Munich, Allemagne – Ajouter une imagerie par scanner à un traitement médical standard dans l’angor stable se traduit par une diminution de 40% des décès cardiovasculaires et d’infarctus du myocarde à 5 ans. Tels sont les résultats de l’étude SCOT-HEART (Scottish Computed Tomography of the Heart) présentés au congrès annuel de l’ESC et publiés simultanément dans le NEJM [1.]
En raison de sa grande spécificité et de sa sensibilité, le coroscanner est de plus en plus usité pour explorer les patients qui présentent des douleurs thoraciques stables. L’étude initiale a même montré précédemment qu’il améliore la précision du diagnostic et influe sur les investigations et la prise en charge future du patient (voir encadré ci-dessous) [2]. Mais cette imagerie se traduit-elle par des effets bénéfiques à long terme ? C’est ce qu’ont cherché à savoir David E Newby (University of Edinburgh UK) et ses collègues en prolongeant l‘essai SCOT-HEART qui a inclus 4080 patients ayant des douleurs thoraciques stables suspectes d’angor adressés pour évaluation par leur médecins traitants entre 2010 et 2014 [2].
SCOT-HEART
Dans sa version initiale, l’étude ouverte, multicentrique, comparative, randomisée, SCOT-HEART (menée dans 12 centres en Ecosse) avait montré l’apport bénéfique du coroscanner dans la prise en charge à court terme (22 mois) des patients ayant une symptomatologie compatible avec une insuffisance coronaire stable – entrainant une réduction de 38% (non significative) des décès cardiovasculaires et des infarctus du myocarde [2]. Les auteurs concluaient que la visualisation des coronaires avait néanmoins clarifié le diagnostic de maladie coronaire, amélioré la prise en charge ultérieure par rapport au traitement « aveugle » pouvant réduire le risque d’infarctus dans le futur.
Coroscanner en plus du traitement médical standard
Diagnostic, décision de mener d’autres investigations et stratégie de traitement ont été décidés après bilan coronarien.
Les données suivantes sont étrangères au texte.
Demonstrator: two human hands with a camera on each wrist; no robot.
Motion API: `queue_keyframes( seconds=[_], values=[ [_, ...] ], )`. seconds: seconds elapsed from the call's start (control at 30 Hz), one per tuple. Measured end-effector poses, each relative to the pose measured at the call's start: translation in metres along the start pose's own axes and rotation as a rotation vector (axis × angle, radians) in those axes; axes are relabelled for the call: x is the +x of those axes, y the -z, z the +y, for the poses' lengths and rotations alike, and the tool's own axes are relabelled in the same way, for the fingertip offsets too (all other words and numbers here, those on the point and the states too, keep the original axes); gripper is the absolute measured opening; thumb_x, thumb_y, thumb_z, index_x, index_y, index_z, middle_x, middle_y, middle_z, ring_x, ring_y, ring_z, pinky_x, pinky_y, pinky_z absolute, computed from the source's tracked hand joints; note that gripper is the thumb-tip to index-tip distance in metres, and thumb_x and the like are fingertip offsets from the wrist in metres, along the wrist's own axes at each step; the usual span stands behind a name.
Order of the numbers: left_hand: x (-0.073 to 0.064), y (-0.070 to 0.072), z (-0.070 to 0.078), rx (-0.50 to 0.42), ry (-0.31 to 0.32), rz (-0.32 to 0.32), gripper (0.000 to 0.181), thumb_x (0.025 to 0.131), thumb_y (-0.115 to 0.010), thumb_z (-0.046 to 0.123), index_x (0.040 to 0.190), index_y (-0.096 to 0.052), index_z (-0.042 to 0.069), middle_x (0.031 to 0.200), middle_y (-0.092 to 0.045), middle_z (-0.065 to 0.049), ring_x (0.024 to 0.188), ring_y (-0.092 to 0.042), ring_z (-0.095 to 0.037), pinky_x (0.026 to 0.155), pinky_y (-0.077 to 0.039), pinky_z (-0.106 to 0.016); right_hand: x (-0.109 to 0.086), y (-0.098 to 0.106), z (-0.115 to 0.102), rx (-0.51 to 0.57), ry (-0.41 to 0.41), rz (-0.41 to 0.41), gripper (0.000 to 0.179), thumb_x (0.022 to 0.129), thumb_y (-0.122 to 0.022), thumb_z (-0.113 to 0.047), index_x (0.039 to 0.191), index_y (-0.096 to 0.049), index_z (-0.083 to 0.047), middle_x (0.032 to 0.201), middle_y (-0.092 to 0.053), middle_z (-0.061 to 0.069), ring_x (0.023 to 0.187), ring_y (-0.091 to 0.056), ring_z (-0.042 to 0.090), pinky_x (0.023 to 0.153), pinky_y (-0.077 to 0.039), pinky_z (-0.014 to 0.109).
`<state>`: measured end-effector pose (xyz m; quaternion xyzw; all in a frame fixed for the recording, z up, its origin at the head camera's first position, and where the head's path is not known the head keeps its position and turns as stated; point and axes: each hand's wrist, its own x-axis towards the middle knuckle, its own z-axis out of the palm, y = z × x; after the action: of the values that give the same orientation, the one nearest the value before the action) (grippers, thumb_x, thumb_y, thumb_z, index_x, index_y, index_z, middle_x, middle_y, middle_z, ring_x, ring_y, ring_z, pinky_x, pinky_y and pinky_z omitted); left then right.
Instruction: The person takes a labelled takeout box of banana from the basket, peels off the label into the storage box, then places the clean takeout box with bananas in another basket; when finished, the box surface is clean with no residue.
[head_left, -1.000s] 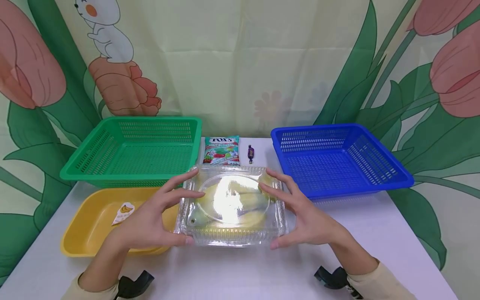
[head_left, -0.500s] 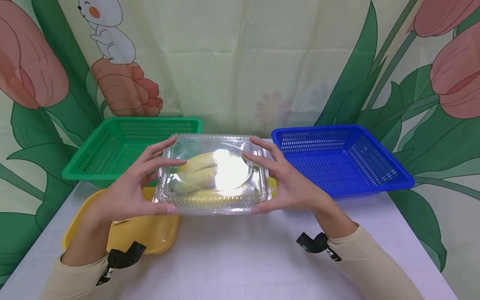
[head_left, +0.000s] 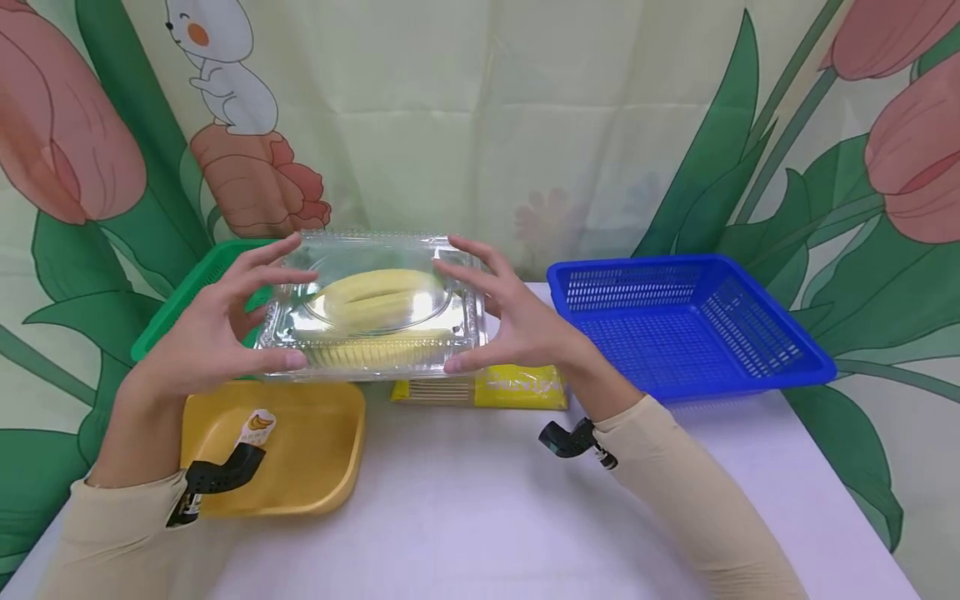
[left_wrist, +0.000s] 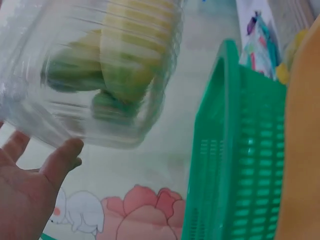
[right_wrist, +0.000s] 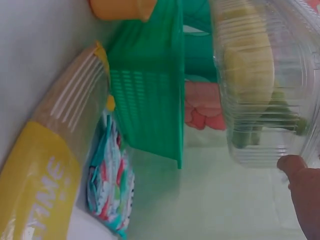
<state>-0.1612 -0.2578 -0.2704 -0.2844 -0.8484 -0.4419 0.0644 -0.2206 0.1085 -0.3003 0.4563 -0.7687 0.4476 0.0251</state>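
A clear plastic clamshell box (head_left: pixel 375 354) with yellow bananas (head_left: pixel 382 300) inside is held up in both hands, tilted so its lid faces the head camera. My left hand (head_left: pixel 217 325) grips its left edge, thumb at the near corner and fingers along the lid. On the right edge my right hand (head_left: pixel 517 321) grips in the same way. Both wrist views show the box raised, with the bananas' greenish ends (left_wrist: pixel 117 102) visible through its wall. Behind and below it stands the green basket (head_left: pixel 187 287), largely hidden by the box and left hand in the head view.
A yellow tray (head_left: pixel 315 492) holding a small banana-picture sticker (head_left: pixel 257 427) stands at the front left. A yellow packet (head_left: pixel 521 387) with a see-through part lies mid-table. The blue basket (head_left: pixel 682 333) is at the right. A colourful candy bag (right_wrist: pixel 110 180) shows in the right wrist view.
Both hands have lifted the clamshell box of bananas and carried it left and away, over the green basket. The yellow packet has come into view beneath it.
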Motion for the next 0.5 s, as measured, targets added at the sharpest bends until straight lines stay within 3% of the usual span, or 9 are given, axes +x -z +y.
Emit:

Puis les patients (57 ans, 53% d’hommes) ont été répartis en deux cohortes selon un schéma 1:1, l’une bénéficiait d’un coroscanner en plus du traitement médical standard, l’autre recevait le traitement médical standard. La gestion des patients était alors laissée à la discrétion des médecins qui pouvaient ou non tenir compte des résultats et du score de risque CV ASSIGN découlant de l’imagerie supplémentaire. En cas de pathologies artérielles obstructives, les médecins étaient invités à prescrire un traitement préventif (comme de l’aspirine ou une statine).
Aucune visite de contrôle n’a été prédéfinie et les données sur les patients ont été collectés à partir des dossiers/patients informatisés du National Health Service (NHS). Le critère primaire pré-spécifié pour le long terme était le nombre de patients décédés d’une cause cardiovasculaire ou ayant souffert d’un infarctus du myocarde pendant les 5 ans du suivi. Les analyses statistiques ont été réalisées en l’intention de traiter, selon le modèle de régression de Cox. Un point intermédiaire a été effectué à 12 mois (le coroscanner pouvant être l‘initiateur de coronarographies plus fréquentes).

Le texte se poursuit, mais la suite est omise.